● PROBLEM REQUIREMENTS:
Retype the records below so that each one matches exactly.
DATASET RECORDS START
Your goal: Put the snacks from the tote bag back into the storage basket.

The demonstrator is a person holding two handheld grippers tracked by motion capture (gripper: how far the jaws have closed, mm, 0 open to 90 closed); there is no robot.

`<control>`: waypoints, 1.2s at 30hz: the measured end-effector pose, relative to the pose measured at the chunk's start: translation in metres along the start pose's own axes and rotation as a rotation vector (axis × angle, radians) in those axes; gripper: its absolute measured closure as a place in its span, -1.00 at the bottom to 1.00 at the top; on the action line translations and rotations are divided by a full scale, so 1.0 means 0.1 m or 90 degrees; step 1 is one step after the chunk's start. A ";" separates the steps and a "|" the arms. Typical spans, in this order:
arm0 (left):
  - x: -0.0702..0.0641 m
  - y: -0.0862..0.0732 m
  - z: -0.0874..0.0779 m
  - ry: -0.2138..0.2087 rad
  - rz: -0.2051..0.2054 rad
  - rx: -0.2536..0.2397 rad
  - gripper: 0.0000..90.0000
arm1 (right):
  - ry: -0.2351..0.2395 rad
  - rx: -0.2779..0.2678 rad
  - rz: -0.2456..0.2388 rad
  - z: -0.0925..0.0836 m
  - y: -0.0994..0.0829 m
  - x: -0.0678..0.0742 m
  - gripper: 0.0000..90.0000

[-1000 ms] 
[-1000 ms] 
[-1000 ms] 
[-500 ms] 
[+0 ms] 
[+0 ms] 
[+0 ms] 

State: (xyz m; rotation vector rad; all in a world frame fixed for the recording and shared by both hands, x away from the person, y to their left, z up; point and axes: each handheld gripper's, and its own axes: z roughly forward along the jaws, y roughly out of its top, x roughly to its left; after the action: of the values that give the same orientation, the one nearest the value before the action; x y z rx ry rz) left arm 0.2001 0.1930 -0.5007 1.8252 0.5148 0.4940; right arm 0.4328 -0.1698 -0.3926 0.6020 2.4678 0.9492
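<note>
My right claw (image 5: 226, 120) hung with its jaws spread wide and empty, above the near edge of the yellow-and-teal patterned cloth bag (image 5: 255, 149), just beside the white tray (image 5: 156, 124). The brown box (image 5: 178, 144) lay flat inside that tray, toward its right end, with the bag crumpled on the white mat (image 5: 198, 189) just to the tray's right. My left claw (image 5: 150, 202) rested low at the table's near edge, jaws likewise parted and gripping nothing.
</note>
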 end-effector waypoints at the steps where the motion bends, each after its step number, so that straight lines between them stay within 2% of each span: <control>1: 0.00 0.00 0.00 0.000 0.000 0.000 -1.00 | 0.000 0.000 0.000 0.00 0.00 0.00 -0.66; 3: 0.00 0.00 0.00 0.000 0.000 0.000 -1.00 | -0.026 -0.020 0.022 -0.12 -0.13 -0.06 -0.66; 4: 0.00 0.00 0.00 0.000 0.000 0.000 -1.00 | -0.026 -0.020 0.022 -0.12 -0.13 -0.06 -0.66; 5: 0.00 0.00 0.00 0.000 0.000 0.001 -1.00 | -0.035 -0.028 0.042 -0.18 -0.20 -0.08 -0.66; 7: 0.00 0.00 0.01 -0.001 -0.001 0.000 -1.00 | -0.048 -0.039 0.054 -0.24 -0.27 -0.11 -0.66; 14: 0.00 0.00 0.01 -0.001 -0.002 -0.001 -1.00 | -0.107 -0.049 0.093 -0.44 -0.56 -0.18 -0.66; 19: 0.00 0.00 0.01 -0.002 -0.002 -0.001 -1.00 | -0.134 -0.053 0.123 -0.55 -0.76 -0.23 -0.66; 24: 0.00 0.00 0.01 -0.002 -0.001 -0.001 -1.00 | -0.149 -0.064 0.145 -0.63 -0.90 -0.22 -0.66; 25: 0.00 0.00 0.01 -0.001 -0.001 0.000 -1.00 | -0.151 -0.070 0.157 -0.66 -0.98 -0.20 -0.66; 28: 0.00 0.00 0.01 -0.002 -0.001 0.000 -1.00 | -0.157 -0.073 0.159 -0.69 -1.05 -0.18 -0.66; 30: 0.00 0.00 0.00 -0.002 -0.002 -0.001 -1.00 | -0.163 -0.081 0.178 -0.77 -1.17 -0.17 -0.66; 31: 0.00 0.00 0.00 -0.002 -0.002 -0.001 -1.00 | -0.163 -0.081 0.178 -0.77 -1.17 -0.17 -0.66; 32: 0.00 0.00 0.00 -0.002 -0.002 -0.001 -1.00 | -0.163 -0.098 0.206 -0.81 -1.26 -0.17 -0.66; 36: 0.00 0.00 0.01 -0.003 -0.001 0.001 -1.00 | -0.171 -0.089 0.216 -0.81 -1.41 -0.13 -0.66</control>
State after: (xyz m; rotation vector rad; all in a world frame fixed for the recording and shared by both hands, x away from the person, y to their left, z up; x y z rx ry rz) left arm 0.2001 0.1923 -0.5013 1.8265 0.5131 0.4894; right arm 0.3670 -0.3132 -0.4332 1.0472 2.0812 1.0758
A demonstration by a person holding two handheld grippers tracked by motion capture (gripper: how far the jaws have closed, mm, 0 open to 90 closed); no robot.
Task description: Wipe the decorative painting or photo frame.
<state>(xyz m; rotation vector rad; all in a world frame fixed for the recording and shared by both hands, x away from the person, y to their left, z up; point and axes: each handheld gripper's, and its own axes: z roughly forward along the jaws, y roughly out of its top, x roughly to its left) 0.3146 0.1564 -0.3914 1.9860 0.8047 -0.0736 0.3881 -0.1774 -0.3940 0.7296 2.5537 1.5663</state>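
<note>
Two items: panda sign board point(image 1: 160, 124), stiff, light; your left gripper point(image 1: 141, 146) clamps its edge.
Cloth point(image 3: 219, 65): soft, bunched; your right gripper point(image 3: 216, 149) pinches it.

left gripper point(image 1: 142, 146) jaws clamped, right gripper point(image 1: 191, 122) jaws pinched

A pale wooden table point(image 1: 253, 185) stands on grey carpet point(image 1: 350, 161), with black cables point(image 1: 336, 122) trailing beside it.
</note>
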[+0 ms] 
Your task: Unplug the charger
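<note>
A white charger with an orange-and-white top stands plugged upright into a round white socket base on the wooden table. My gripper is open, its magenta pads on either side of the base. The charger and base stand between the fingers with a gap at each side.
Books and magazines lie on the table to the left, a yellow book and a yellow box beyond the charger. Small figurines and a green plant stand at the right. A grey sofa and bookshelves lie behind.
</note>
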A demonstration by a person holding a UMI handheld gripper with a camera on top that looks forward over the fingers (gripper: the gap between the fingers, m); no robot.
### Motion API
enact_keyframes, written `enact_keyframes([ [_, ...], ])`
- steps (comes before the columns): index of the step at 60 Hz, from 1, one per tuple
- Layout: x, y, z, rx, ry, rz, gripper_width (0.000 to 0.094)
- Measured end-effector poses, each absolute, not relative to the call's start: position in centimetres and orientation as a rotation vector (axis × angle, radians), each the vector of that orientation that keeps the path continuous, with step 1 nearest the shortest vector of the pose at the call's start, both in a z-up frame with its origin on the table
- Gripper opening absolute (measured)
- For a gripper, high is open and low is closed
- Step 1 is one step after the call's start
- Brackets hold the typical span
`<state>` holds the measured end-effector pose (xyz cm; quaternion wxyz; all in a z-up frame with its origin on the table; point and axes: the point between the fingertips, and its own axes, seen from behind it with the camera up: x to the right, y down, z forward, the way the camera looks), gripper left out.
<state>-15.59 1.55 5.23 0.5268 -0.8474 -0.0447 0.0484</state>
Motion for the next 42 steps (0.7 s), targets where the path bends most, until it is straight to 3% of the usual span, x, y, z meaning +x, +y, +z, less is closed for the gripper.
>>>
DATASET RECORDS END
● RESULT FOR THIS EXERCISE:
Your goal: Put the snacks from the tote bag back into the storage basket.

The demonstrator is a person holding two handheld grippers tracked by motion capture (gripper: how far the jaws have closed, mm, 0 open to 90 closed); there is no robot.

`<control>`: waypoints, 1.2s at 30hz: the measured end-effector pose, relative to the pose measured at the chunk's start: translation in metres along the start pose's own axes and rotation as a rotation vector (axis × angle, radians) in those axes; gripper: its absolute measured closure as a place in its span, -1.00 at the bottom to 1.00 at the top; on the action line translations and rotations are divided by a full scale, so 1.0 means 0.1 m or 90 degrees; step 1 is one step after the chunk's start. A ";" separates the steps and a "|" the arms. Typical spans, in this order:
arm0 (left):
  - x: -0.0702..0.0641 m
  - y: -0.0862..0.0732 m
  - z: -0.0874..0.0779 m
  - ry: -0.2138..0.2087 rad
  - rz: -0.2051..0.2054 rad
  - rx: -0.2536..0.2397 rad
  - gripper: 0.0000..90.0000
arm1 (right):
  - ry: -0.2351..0.2395 rad
  - rx: -0.2779..0.2678 rad
  - rz: -0.2456..0.2388 rad
  - z: -0.0925..0.0836 m
  - y: -0.0994..0.0829 m
  - x: -0.0678..0.0742 m
  - gripper: 0.0000..90.0000

[-1000 ms] 
[-1000 ms] 
[-1000 ms] 
[-500 ms] 
[+0 ms] 
[+0 ms] 
[+0 ms] 

State: (xyz m; rotation vector rad; all in a world frame fixed for the recording and shared by both hands, x away from the person, y to their left, z up; point and axes: each handheld gripper's, and its own axes: z roughly forward along the jaws, y roughly out of its top, x roughly to its left; after the action: of the values that give the same orientation, the one nearest the value before the action; x y z rx ry rz) left arm 0.2001 0.1930 -0.5007 1.8252 0.5148 0.4940; right arm 0.4328 -0.1698 -0.3926 0.6020 2.4678 0.9492
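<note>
My right claw (image 5: 226, 120) hung with its jaws spread wide and empty, above the near edge of the yellow-and-teal patterned cloth bag (image 5: 255, 149), just beside the white tray (image 5: 156, 124). The brown box (image 5: 178, 144) lay flat inside that tray, toward its right end, with the bag crumpled on the white mat (image 5: 198, 189) just to the tray's right. My left claw (image 5: 150, 202) rested low at the table's near edge, jaws likewise parted and gripping nothing.
</note>
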 end-effector waypoints at the steps where the motion bends, each after its step number, so that straight lines between them stay within 2% of each span: <control>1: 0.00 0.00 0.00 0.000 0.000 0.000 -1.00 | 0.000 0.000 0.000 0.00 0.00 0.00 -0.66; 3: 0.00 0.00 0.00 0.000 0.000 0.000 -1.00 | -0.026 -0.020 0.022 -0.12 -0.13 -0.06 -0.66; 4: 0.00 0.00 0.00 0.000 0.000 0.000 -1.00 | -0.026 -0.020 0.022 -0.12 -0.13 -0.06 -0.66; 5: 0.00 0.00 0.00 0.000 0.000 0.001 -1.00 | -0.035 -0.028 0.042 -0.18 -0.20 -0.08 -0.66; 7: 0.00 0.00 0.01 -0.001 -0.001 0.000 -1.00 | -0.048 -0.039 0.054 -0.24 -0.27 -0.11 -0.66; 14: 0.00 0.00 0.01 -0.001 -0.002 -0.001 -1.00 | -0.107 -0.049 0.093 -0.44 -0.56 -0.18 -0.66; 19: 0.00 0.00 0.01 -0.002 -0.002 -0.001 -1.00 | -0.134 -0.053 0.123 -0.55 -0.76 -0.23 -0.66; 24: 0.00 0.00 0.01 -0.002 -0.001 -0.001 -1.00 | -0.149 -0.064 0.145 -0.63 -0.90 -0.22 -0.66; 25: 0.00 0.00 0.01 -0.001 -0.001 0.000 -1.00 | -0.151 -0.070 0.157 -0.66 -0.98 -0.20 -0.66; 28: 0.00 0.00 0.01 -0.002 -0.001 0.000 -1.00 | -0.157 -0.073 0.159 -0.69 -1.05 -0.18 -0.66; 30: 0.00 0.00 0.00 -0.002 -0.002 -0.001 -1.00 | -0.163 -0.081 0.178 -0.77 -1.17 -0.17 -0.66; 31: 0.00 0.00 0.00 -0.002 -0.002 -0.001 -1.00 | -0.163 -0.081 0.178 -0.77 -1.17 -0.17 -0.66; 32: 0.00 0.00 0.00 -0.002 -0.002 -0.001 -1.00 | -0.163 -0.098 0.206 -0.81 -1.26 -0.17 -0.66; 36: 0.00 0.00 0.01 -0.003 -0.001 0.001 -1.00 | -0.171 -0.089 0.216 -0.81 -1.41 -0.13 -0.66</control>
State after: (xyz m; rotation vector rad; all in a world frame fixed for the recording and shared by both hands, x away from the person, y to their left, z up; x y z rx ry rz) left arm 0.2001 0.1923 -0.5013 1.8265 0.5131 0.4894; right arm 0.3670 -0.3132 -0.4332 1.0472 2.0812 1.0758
A demonstration by a person holding two handheld grippers tracked by motion capture (gripper: how far the jaws have closed, mm, 0 open to 90 closed); no robot.
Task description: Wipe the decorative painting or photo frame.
<state>(xyz m; rotation vector rad; all in a world frame fixed for the recording and shared by both hands, x away from the person, y to their left, z up; point and axes: each handheld gripper's, and its own axes: z roughly forward along the jaws, y roughly out of its top, x roughly to its left) 0.3146 0.1564 -0.3914 1.9860 0.8047 -0.0736 0.3881 -0.1774 -0.3940 0.7296 2.5537 1.5663</state>
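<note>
Two items: panda sign board point(image 1: 160, 124), stiff, light; your left gripper point(image 1: 141, 146) clamps its edge.
Cloth point(image 3: 219, 65): soft, bunched; your right gripper point(image 3: 216, 149) pinches it.

left gripper point(image 1: 142, 146) jaws clamped, right gripper point(image 1: 191, 122) jaws pinched

A pale wooden table point(image 1: 253, 185) stands on grey carpet point(image 1: 350, 161), with black cables point(image 1: 336, 122) trailing beside it.
</note>
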[+0 ms] 
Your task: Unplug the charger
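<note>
A white charger with an orange-and-white top stands plugged upright into a round white socket base on the wooden table. My gripper is open, its magenta pads on either side of the base. The charger and base stand between the fingers with a gap at each side.
Books and magazines lie on the table to the left, a yellow book and a yellow box beyond the charger. Small figurines and a green plant stand at the right. A grey sofa and bookshelves lie behind.
</note>
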A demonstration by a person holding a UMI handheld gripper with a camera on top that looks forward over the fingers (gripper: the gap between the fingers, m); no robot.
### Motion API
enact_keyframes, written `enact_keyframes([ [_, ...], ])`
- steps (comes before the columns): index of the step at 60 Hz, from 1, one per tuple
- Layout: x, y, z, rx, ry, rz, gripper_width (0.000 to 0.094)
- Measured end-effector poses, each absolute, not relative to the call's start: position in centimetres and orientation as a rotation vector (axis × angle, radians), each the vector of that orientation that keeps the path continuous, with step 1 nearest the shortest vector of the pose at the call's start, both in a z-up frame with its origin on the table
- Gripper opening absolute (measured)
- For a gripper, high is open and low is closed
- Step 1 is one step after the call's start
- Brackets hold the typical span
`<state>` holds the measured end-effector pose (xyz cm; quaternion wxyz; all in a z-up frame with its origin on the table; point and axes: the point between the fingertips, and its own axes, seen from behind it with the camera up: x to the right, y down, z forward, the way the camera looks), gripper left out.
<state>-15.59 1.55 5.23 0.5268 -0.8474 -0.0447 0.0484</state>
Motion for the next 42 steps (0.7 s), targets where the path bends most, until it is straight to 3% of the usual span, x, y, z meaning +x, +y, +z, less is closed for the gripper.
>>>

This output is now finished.